昨年も巨額の経済対策を打ち出しましたが、政府試算ほどには景気浮揚効果は感じられず、岸田政権としては財政政策の効果は前面に出てくるまでに時間差が生じるため、なんとか夏の参院選前に間に合うようにするためにはこのタイミングで早急に着手する必要があったものとみられます。

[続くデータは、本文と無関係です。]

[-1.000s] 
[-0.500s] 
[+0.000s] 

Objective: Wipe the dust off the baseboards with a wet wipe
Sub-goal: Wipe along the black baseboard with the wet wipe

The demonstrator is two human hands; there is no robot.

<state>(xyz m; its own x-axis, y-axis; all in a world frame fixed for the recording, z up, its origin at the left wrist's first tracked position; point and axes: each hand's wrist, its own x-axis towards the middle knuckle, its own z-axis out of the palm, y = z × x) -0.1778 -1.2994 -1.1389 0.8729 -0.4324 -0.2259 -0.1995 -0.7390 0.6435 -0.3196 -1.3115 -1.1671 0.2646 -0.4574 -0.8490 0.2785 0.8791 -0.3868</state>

ウクライナ情勢はじめ欧米経済のリセッション(景気後退)懸念も浮上し始めている中、日本においても欧米に追従して対ロシア制裁に加わるなど、自傷行為とも言える外交政策を展開している以上はロシアからの報復で、とくにエネルギー分野などは無傷では済まされない状況になることは避けられないと言えます。今回の経済対策規模が市場の期待に沿った形で景気下支え効果というよりも景気を押し上げるものとなればよいですが、もし期待外れのものとなればハシゴ外しとなりかねません。参院選を意識するのであれば気前よく大風呂敷を広げることも辞さない構えであろうかと思われますので、29日以降の発表を期待したいところでしょう。
ちょうどこの日柄のところでは配当の権利付き最終、権利落ちが市場の需給に影響を及ぼすところですので、足元で買い上がっている投資主体が誰なのか、少なくとも個人投資家ではないと思われます。海外勢かあるいは年金ファンドなど大口の投資主体が動いている可能性が濃厚ですから、本日引け後に東証から発表される『投資部門別売買状況』にも必ず目を通しておくようにした方がよいでしょう。